Let's see one more regular approach. But this time, instead of using linq, or Math.Max method, we will simply find the max with an if statement. The benefits of this: no inlinening needed from the JIT compiler's side or there is no method call happening.

for(int i = 0; i < array.Length; i++)
{
  if(array[i] > max)
    max = array[i];
}

The average of this solutions show 3958,2 ticks, which is very similar result to the Math.Max approach.

regular

The Pipelined

In the following solution, we will try to utilize processor's instruction pipelining. In this case we will use the regular if branches to find the max value, but not only one, but two of them inside one loop iteration. The main criteria is to avoid dependency between the instructions. For this reason, I introduce a maxB variable next to the the regular max variable.
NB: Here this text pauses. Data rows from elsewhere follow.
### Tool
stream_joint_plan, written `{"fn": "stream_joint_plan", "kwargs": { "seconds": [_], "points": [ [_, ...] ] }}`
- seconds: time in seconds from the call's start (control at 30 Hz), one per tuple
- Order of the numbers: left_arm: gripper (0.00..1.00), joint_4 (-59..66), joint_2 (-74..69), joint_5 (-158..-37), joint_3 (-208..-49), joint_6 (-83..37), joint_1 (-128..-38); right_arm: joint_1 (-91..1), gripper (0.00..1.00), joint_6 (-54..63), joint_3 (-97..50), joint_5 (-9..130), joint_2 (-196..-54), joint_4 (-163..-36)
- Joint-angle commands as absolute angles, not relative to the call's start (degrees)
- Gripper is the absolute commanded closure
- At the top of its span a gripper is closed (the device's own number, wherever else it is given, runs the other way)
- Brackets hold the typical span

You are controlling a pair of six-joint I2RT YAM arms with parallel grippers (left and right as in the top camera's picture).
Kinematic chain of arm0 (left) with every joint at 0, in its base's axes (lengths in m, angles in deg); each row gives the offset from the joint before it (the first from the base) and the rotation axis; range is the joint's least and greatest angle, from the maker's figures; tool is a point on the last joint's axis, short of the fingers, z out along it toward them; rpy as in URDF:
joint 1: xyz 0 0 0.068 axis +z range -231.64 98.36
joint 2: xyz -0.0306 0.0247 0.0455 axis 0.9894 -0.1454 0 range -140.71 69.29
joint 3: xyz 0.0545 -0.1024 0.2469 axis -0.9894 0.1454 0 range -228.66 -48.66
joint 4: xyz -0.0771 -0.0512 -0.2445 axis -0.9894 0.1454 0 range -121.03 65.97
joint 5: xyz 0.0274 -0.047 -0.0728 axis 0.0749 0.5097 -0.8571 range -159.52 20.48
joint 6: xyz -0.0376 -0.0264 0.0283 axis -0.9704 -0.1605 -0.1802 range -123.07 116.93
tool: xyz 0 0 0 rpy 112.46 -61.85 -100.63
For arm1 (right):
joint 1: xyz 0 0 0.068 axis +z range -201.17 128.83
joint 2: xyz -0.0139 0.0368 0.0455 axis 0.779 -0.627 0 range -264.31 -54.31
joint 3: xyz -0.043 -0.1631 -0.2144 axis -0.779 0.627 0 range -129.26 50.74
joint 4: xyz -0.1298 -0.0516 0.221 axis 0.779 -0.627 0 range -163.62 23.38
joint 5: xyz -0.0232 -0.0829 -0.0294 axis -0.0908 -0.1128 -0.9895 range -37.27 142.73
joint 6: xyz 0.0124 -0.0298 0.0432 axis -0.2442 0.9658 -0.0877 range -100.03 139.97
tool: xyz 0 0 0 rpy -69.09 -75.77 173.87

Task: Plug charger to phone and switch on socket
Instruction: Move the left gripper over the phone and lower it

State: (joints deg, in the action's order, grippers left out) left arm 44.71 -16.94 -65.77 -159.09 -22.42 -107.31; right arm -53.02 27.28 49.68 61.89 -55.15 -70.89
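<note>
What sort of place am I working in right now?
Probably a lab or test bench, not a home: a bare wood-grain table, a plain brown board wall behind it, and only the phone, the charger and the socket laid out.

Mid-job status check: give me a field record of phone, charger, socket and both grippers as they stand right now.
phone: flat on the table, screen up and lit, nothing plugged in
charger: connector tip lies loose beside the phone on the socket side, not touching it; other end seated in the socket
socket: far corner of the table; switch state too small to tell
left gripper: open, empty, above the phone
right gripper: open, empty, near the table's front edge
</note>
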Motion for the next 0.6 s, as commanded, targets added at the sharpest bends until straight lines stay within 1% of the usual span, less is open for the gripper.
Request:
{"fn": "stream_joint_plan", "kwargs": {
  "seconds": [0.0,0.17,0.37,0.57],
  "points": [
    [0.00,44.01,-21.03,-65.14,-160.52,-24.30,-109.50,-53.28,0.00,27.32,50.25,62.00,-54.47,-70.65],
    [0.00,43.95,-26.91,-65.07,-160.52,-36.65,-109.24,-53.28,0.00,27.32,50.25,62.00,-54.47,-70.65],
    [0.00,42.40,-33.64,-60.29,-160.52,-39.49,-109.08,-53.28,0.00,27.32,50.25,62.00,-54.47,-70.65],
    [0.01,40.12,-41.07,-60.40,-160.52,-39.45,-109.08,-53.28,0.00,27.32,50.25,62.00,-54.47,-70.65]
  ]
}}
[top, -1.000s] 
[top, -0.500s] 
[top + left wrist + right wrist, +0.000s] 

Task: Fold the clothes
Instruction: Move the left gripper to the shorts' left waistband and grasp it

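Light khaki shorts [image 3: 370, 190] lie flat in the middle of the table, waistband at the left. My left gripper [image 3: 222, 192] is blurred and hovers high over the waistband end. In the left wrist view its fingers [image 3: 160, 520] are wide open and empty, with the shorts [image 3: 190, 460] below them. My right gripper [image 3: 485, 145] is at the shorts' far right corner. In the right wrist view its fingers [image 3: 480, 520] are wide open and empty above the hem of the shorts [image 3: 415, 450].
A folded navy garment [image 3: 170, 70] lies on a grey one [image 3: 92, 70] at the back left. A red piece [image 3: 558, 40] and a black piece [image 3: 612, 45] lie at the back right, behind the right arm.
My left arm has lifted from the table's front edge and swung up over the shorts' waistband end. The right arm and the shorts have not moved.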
for(int i = 0; i < array.Length; i+=2)
{
  if(array[i] > max)
    max = array[i];

  if(array[i + 1] > maxB)
    maxB = array[i + 1];
}
if(maxB > max)
{
  max = maxB;
}

This approach has a significant boost, it takes an average of 2953,6 ticks. But note, that as soon as we cannot fit the array in the processor's cache, this approach will slow down, due to bringing data in from the memory (currently) takes significantly longer than the benefits we win by pipelining instructions. In this measurement this solution is 25% faster to regular approach, and 92% faster to Linq.

pipeline

Vectors (Single Instruction Multiple Data)

The final solution will use a completely different approach. Instead of depending on regular approaches or the pipelining, we will use SIMD, which is another feature we have on our processors, and they are enabled to us by the .net with RyuJIT. To use it, we need to add a package System.Numerics.Vectors to our application. SIMD is used mostly for mathematical/graphical calculations. I would find it interesting to use it with real-time market data processing as well, where quantity/price attributes are processed the same way on each tick (ie. each value is multiplied with the same constant value). Vectors use a special SIMD register to process data. The size of this register can vary by processor type, for this reason, I present here a solution, which fills as many integers in the SIMD register as possible on the given processor type.

Vector maxV = new Vector(-1);
int count = Vector.Count;
for(int i = 0; i < array.Length; i += count)
{
  Vector data = new Vector(array, i);
  maxV = Vector.Max(data, maxV);
}
for(int i = 0; i < count; i++)
{
  if(maxV[i] > max)
    max = maxV[i];
}

In this case, we cannot use our regular max variable, but we use a Vector of max values, pre-initialized with a negative number (note we only have natural numbers in our test array). In each iteration, we take a vector of the array, compare it with our max vector. Each element of the vectors are compared individually. Finally, we have a separate for loop to find the max value of our vector.

vectors

This solution has a significant boost on the performance, the average takes 808,4 ticks.